Selected Publications

Stone, G. W., Barzee, S., Snarsky, V., Kee, K., Spina, C.A., Yu, X.-F., and Kornbluth, R.S. 2006. Multimeric Soluble CD40 Ligand and GITR Ligand as Adjuvants for Human Immunodeficiency Virus DNA Vaccines. J Virology 80(4):1762-1772.

Kornbluth, R.S. and Stone, G.W. 2006. Immunostimulatory combinations: Designing the next generation of vaccine adjuvants. J Leuk Biol. 80(5):1084-1102.

Stone, G. W., Barzee, S., Snarky, V., Spina, C.A., Lifson, J.D., Pillai, V.K., Amara, R.R., Villinger, F., and Kornbluth, R.S. 2006. Macaque Multimeric Soluble CD40 Ligand and GITR Ligand Constructs Are Immunostimulatory Molecules In Vitro.  Clin Vaccine Immunol. 13(11):1223-1230.

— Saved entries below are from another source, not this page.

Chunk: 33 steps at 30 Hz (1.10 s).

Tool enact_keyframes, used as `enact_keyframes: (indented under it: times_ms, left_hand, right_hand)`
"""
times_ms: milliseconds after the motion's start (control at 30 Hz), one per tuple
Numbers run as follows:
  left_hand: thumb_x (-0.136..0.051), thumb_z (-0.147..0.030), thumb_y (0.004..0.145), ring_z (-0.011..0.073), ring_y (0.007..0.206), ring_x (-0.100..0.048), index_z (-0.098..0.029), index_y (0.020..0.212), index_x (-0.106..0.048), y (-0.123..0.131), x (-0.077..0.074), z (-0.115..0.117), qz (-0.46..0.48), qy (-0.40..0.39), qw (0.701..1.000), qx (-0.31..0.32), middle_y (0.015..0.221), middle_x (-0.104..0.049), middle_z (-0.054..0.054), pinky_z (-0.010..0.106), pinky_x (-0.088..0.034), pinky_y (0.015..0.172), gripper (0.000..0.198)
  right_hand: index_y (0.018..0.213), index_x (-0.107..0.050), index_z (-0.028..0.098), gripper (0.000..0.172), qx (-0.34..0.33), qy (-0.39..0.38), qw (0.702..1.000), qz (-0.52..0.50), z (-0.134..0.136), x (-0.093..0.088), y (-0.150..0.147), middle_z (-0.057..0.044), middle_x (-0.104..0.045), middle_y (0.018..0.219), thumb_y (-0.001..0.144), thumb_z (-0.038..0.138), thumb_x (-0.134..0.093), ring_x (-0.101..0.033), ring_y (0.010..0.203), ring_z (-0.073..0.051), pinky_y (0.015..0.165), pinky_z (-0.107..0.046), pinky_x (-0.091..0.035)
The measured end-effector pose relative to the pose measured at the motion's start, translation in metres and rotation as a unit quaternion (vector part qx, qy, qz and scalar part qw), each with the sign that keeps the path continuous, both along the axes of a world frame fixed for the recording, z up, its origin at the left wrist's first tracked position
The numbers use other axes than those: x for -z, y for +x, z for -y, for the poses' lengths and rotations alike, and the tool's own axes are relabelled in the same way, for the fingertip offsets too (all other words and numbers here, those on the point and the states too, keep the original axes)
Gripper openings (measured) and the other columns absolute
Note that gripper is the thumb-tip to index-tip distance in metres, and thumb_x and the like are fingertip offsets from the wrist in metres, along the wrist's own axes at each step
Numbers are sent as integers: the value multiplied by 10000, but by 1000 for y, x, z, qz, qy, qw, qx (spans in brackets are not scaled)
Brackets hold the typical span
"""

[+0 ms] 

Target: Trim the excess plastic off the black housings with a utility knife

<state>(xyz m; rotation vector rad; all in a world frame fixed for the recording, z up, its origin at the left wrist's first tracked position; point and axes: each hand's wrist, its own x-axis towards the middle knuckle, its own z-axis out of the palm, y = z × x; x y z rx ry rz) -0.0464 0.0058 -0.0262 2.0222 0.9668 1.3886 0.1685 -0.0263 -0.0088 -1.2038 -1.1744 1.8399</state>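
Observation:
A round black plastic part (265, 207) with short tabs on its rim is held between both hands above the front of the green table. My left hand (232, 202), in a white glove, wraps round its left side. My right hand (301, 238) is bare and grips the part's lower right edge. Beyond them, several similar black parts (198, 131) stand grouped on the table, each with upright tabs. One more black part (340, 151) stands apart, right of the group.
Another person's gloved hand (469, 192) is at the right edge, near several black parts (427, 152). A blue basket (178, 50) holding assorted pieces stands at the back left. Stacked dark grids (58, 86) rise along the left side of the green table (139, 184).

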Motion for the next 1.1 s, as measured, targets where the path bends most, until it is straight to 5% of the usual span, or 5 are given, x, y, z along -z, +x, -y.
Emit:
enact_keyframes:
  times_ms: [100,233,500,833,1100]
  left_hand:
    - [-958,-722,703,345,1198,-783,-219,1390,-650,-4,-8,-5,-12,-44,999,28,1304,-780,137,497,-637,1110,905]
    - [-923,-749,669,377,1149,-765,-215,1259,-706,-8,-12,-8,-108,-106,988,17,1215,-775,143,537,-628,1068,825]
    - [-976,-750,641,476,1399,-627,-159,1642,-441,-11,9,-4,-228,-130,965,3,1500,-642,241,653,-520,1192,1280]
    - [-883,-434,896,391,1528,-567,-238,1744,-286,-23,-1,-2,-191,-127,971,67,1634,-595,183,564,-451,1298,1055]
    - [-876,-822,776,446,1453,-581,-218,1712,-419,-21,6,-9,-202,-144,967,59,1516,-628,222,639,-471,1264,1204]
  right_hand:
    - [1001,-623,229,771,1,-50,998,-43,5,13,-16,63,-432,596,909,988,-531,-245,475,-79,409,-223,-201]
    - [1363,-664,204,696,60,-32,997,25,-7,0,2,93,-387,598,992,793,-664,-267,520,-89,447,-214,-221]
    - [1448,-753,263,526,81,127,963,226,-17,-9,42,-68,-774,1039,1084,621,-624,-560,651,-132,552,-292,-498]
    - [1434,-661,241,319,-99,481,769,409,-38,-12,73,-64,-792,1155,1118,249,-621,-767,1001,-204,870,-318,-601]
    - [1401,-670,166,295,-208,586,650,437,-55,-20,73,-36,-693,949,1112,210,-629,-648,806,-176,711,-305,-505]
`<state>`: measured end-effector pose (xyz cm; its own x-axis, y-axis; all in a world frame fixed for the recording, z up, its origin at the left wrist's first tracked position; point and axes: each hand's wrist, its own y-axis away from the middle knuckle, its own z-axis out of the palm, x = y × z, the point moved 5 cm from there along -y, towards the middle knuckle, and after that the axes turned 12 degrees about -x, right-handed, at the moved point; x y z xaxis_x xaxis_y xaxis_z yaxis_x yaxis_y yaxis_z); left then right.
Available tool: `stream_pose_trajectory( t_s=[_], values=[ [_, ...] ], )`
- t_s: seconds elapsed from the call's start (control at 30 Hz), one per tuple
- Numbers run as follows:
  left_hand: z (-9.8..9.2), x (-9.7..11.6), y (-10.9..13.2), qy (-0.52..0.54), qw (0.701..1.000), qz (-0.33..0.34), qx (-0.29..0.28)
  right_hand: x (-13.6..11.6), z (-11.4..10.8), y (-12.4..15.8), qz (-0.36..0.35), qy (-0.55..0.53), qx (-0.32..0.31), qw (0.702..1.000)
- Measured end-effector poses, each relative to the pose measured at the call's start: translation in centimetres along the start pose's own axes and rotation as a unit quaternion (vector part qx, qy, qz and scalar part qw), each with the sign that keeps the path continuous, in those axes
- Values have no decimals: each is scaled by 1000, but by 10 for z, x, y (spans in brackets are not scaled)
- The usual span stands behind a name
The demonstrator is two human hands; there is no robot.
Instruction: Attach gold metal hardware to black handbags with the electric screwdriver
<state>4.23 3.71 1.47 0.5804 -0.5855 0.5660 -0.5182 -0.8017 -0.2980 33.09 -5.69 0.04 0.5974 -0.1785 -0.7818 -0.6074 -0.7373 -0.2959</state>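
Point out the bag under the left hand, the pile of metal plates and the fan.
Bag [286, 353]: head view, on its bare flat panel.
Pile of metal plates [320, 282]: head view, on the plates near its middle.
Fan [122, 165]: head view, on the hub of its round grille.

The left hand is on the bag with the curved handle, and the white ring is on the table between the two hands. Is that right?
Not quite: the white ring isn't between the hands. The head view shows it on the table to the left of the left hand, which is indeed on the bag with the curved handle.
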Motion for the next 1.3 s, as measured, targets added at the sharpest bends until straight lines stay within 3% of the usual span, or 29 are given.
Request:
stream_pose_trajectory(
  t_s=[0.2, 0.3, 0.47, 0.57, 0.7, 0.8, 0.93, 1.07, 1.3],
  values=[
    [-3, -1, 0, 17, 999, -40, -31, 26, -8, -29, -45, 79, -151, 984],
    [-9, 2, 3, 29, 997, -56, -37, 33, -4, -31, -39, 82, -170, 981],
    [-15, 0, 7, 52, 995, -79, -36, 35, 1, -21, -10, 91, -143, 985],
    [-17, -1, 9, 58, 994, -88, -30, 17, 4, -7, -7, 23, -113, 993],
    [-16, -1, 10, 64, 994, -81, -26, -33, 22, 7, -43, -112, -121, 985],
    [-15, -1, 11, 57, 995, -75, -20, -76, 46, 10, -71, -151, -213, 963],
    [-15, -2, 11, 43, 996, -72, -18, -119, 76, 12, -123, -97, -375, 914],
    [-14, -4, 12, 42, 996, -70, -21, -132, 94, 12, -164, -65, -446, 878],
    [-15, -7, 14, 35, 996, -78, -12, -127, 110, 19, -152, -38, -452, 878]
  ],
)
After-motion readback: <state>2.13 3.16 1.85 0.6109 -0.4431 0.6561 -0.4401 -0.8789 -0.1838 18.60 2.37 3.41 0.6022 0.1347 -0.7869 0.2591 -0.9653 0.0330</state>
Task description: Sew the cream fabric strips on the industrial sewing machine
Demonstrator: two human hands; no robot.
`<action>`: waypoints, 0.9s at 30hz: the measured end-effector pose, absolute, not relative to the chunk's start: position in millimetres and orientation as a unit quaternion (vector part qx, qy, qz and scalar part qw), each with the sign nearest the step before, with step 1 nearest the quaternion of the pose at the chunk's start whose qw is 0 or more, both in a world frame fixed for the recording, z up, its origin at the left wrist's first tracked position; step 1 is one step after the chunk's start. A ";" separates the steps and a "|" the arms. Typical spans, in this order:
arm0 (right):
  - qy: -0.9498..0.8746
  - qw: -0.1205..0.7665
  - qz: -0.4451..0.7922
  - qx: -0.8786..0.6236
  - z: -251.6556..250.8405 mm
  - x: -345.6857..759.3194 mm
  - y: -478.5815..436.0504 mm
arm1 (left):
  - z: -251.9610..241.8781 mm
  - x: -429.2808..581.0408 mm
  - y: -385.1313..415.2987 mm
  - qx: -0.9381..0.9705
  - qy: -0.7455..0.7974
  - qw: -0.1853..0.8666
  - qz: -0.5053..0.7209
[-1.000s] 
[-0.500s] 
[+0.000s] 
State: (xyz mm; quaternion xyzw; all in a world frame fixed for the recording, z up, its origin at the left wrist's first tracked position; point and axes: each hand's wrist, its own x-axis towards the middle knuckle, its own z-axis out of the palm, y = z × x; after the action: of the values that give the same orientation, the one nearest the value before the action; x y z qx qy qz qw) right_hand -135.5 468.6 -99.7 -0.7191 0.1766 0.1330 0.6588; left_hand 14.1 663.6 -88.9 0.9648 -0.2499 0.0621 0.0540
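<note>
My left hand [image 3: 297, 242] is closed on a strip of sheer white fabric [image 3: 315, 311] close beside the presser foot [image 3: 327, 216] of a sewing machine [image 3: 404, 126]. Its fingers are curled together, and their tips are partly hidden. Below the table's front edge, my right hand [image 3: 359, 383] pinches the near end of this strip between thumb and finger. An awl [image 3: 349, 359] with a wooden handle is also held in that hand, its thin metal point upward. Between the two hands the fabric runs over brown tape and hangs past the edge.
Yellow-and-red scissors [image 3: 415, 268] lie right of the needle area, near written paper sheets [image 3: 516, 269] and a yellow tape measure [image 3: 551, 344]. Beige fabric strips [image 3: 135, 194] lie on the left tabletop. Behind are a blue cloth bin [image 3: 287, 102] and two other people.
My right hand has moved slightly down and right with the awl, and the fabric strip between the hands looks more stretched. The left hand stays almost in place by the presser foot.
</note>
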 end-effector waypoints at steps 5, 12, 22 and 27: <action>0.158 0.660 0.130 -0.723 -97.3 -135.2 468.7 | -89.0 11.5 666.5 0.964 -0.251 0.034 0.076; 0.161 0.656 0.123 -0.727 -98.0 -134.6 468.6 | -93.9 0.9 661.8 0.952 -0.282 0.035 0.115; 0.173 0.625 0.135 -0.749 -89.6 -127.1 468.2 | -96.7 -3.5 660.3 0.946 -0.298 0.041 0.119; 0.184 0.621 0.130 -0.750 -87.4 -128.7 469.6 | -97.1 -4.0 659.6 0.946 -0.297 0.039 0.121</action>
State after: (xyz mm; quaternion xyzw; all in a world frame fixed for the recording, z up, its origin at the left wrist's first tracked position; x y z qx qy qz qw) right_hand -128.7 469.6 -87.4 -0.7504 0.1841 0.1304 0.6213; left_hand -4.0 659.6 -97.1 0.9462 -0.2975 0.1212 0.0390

Kee, K., Truong, N.H., Snarsky, V., Barzee, B., Spina, C.A., Rhodes, J.D., Stone, G.W., and Kornbluth, R.S. Characterization of multimeric soluble forms of CD40L as stimulators of dendritic cells, macrophages, and B cells. In Preparation.

Stone, G.W., Barzee, S., Snarsky, V., Toppin, C., Tran, B., and Kornbluth, R.S.  Antitumor effects of local treatment with combinations of multimeric soluble CD40L DNA and TLR agonists.  In Preparation.